═══ EXERCISE INPUTS ═══

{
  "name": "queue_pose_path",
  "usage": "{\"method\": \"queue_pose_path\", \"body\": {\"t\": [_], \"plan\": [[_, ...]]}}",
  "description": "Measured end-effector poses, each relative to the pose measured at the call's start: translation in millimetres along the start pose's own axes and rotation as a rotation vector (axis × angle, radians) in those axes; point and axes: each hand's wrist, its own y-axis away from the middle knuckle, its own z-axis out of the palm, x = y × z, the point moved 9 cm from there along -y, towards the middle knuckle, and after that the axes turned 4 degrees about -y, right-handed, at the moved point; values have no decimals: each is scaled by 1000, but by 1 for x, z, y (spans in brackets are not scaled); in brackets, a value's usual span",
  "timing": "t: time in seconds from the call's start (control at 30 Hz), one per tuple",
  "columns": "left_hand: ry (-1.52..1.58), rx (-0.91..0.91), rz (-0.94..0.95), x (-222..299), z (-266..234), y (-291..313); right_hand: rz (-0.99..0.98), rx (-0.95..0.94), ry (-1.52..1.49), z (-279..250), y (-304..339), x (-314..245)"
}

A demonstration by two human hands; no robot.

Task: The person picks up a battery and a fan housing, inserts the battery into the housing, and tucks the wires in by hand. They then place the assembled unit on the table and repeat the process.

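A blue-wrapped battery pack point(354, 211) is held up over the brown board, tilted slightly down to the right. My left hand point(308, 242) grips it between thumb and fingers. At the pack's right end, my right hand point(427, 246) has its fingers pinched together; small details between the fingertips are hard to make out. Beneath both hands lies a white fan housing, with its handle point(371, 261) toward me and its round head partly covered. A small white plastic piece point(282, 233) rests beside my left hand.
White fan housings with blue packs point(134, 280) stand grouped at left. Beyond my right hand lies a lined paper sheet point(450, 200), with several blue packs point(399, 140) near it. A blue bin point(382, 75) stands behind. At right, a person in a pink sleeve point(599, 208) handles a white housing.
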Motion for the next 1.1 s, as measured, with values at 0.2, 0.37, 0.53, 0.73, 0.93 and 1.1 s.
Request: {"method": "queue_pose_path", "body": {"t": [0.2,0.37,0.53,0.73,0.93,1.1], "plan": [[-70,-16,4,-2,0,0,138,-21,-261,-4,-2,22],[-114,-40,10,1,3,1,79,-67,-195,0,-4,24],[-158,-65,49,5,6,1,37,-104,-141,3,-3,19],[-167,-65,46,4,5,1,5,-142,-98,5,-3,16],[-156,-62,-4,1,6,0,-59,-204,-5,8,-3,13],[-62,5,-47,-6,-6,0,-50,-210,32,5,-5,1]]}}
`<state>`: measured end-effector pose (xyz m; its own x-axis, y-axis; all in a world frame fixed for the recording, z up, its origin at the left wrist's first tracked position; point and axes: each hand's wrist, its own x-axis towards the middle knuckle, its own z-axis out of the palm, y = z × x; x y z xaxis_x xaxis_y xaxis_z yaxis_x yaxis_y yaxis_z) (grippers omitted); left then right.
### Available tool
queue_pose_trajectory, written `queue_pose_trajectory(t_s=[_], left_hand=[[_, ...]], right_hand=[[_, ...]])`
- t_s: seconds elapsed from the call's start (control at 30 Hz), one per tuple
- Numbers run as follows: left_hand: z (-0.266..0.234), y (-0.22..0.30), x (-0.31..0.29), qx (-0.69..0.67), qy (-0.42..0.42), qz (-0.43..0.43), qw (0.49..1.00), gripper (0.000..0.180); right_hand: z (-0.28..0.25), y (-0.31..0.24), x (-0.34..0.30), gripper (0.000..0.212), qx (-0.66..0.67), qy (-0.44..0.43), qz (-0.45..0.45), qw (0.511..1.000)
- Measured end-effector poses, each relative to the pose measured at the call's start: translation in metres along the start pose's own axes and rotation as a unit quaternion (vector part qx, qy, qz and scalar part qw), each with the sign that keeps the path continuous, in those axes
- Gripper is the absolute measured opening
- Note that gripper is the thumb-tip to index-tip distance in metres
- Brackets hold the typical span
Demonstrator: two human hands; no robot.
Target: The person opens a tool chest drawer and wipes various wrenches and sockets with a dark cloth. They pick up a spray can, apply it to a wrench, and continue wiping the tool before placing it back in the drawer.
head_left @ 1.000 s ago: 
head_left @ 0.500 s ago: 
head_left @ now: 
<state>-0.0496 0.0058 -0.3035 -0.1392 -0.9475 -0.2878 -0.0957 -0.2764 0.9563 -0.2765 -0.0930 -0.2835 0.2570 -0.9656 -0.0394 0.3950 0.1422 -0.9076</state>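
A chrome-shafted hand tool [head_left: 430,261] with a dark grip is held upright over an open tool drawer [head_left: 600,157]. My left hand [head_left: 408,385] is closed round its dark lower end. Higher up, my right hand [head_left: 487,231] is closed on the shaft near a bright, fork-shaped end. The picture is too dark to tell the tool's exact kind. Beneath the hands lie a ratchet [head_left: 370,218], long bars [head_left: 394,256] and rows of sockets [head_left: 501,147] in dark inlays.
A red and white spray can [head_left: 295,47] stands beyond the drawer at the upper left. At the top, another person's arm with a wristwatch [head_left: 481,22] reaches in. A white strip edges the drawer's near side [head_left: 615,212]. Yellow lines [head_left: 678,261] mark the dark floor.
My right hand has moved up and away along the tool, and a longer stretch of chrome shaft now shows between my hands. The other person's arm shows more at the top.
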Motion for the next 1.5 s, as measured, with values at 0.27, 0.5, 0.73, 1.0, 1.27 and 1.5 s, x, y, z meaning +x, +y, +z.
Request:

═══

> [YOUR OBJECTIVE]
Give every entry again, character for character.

> [RESPONSE TO THE TASK]
{
  "name": "queue_pose_path",
  "usage": "{\"method\": \"queue_pose_path\", \"body\": {\"t\": [_], \"plan\": [[_, ...]]}}",
  "description": "Measured end-effector poses, each relative to the pose measured at the call's start: translation in millimetres along the start pose's own axes and rotation as a rotation vector (axis × angle, radians) in those axes; point and axes: each hand's wrist, its own y-axis away from the middle knuckle, its own z-axis out of the palm, x = y × z, the point moved 9 cm from there along -y, towards the middle knuckle, and after that the axes turned 4 degrees about -y, right-handed, at the moved point; values have no decimals: each is scaled by 1000, but by 1 for x, z, y (spans in brackets are not scaled); in brackets, a value's usual span",
  "timing": "t: time in seconds from the call's start (control at 30 Hz), one per tuple",
  "columns": "left_hand: ry (-1.52..1.58), rx (-0.91..0.91), rz (-0.94..0.95), x (-222..299), z (-266..234), y (-291..313); right_hand: rz (-0.99..0.98), rx (-0.95..0.94), ry (-1.52..1.49), z (-279..250), y (-304..339), x (-314..245)"
}

A demonstration by two human hands; no robot.

Task: The person picks up a battery and a fan housing, inserts the battery into the housing, and tucks the wires in by hand. They then place the assembled unit on the table and repeat the process.

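A blue-wrapped battery pack point(354, 211) is held up over the brown board, tilted slightly down to the right. My left hand point(308, 242) grips it between thumb and fingers. At the pack's right end, my right hand point(427, 246) has its fingers pinched together; small details between the fingertips are hard to make out. Beneath both hands lies a white fan housing, with its handle point(371, 261) toward me and its round head partly covered. A small white plastic piece point(282, 233) rests beside my left hand.
White fan housings with blue packs point(134, 280) stand grouped at left. Beyond my right hand lies a lined paper sheet point(450, 200), with several blue packs point(399, 140) near it. A blue bin point(382, 75) stands behind. At right, a person in a pink sleeve point(599, 208) handles a white housing.
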Motion for the next 1.1 s, as measured, with values at 0.2, 0.37, 0.53, 0.73, 0.93 and 1.1 s.
Request: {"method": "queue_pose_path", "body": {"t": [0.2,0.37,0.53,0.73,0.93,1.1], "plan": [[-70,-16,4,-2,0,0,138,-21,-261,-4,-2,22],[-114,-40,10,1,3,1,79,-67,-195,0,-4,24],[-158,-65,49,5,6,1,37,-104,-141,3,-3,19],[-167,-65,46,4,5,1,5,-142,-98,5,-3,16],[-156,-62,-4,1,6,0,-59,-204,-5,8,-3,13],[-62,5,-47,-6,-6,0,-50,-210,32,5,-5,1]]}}
`<state>`: measured end-effector pose (xyz m; its own x-axis, y-axis; all in a world frame fixed for the recording, z up, its origin at the left wrist's first tracked position; point and axes: each hand's wrist, its own x-axis towards the middle knuckle, its own z-axis out of the palm, y = z × x; x y z xaxis_x xaxis_y xaxis_z yaxis_x yaxis_y yaxis_z) (grippers omitted); left then right.
### Available tool
queue_pose_trajectory, written `queue_pose_trajectory(t_s=[_], left_hand=[[_, ...]], right_hand=[[_, ...]])`
- t_s: seconds elapsed from the call's start (control at 30 Hz), one per tuple
- Numbers run as follows: left_hand: z (-0.266..0.234), y (-0.22..0.30), x (-0.31..0.29), qx (-0.69..0.67), qy (-0.42..0.42), qz (-0.43..0.43), qw (0.49..1.00), gripper (0.000..0.180); right_hand: z (-0.28..0.25), y (-0.31..0.24), x (-0.34..0.30), gripper (0.000..0.212), qx (-0.66..0.67), qy (-0.44..0.43), qz (-0.45..0.45), qw (0.511..1.000)
- Measured end-effector poses, each relative to the pose measured at the call's start: translation in metres along the start pose's own axes and rotation as a unit quaternion (vector part qx, qy, qz and scalar part qw), each with the sign that keeps the path continuous, in those axes
- Gripper is the absolute measured opening
- Note that gripper is the thumb-tip to index-tip distance in metres
- Brackets hold the typical span
Demonstrator: two human hands; no robot.
Target: The person opens a tool chest drawer and wipes various wrenches and sockets with a dark cloth. They pick up a spray can, apply it to a wrench, and continue wiping the tool before placing it back in the drawer.
head_left @ 1.000 s ago: 
head_left @ 0.500 s ago: 
head_left @ now: 
<state>-0.0496 0.0058 -0.3035 -0.1392 -0.9475 -0.2878 -0.0957 -0.2764 0.9563 -0.2765 -0.0930 -0.2835 0.2570 -0.9656 -0.0394 0.3950 0.1422 -0.9076</state>
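A chrome-shafted hand tool [head_left: 430,261] with a dark grip is held upright over an open tool drawer [head_left: 600,157]. My left hand [head_left: 408,385] is closed round its dark lower end. Higher up, my right hand [head_left: 487,231] is closed on the shaft near a bright, fork-shaped end. The picture is too dark to tell the tool's exact kind. Beneath the hands lie a ratchet [head_left: 370,218], long bars [head_left: 394,256] and rows of sockets [head_left: 501,147] in dark inlays.
A red and white spray can [head_left: 295,47] stands beyond the drawer at the upper left. At the top, another person's arm with a wristwatch [head_left: 481,22] reaches in. A white strip edges the drawer's near side [head_left: 615,212]. Yellow lines [head_left: 678,261] mark the dark floor.
My right hand has moved up and away along the tool, and a longer stretch of chrome shaft now shows between my hands. The other person's arm shows more at the top.
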Motion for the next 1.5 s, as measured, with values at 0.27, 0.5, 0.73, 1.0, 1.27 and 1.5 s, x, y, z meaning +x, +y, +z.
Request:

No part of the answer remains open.